Exercise brief:
Please restate the data that follows, leaving every word in place.

Given information:
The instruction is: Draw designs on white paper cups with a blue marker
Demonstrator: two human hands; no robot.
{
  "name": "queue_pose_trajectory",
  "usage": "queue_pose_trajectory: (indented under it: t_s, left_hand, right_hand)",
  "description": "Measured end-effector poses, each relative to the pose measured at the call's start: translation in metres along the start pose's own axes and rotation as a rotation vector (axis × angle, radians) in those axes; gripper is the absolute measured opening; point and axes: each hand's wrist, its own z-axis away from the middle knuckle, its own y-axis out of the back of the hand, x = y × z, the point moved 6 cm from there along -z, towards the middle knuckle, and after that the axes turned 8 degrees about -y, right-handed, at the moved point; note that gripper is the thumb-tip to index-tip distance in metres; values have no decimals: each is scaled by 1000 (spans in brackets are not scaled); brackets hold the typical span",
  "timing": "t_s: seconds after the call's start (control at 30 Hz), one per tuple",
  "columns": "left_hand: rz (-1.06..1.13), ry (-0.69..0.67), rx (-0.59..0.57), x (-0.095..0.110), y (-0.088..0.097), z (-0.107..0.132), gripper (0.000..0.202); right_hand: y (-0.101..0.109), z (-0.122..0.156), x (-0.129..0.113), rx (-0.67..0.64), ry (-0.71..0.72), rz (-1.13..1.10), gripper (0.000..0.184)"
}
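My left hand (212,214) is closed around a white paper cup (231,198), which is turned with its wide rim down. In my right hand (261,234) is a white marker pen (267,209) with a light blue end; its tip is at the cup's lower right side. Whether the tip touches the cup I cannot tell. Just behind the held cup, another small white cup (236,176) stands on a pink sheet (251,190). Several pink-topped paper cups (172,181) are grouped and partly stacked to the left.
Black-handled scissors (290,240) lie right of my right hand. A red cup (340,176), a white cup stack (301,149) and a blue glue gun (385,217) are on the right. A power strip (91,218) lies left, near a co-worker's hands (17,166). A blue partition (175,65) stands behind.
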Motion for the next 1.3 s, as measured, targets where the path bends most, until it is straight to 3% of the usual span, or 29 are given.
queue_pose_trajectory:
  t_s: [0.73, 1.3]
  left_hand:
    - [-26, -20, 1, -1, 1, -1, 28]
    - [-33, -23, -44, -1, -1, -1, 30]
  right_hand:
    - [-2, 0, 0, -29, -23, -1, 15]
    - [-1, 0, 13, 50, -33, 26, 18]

Reply:
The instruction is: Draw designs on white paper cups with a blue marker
Demonstrator: two human hands; no robot.
{
  "name": "queue_pose_trajectory",
  "usage": "queue_pose_trajectory: (indented under it: t_s, left_hand, right_hand)",
  "description": "Measured end-effector poses, each relative to the pose measured at the call's start: translation in metres along the start pose's own axes and rotation as a rotation vector (axis × angle, radians) in those axes; gripper is the absolute measured opening; point and axes: each hand's wrist, its own z-axis away from the middle knuckle, its own y-axis out of the back of the hand, x = y × z, the point moved 6 cm from there along -z, towards the middle knuckle, and after that the axes turned 8 degrees about -y, right-handed, at the moved point; note that gripper is the thumb-tip to index-tip distance in metres; values have no decimals: each is scaled by 1000 (spans in brackets are not scaled); brackets hold the typical span",
  "timing": "t_s: seconds after the call's start (control at 30 Hz), one per tuple",
  "columns": "left_hand: rz (-1.06..1.13), ry (-0.69..0.67), rx (-0.59..0.57), x (-0.095..0.110), y (-0.088..0.097), z (-0.107..0.132), gripper (0.000..0.202); right_hand: y (-0.101..0.109), z (-0.122..0.156), x (-0.129..0.113), rx (-0.67..0.64), ry (-0.71..0.72), rz (-1.13..1.10), gripper (0.000..0.184)"
}
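My left hand (212,214) is closed around a white paper cup (231,198), which is turned with its wide rim down. In my right hand (261,234) is a white marker pen (267,209) with a light blue end; its tip is at the cup's lower right side. Whether the tip touches the cup I cannot tell. Just behind the held cup, another small white cup (236,176) stands on a pink sheet (251,190). Several pink-topped paper cups (172,181) are grouped and partly stacked to the left.
Black-handled scissors (290,240) lie right of my right hand. A red cup (340,176), a white cup stack (301,149) and a blue glue gun (385,217) are on the right. A power strip (91,218) lies left, near a co-worker's hands (17,166). A blue partition (175,65) stands behind.
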Motion for the next 1.3 s, as measured, targets where the path bends most, until it is straight to 3% of the usual span, or 29 are given.
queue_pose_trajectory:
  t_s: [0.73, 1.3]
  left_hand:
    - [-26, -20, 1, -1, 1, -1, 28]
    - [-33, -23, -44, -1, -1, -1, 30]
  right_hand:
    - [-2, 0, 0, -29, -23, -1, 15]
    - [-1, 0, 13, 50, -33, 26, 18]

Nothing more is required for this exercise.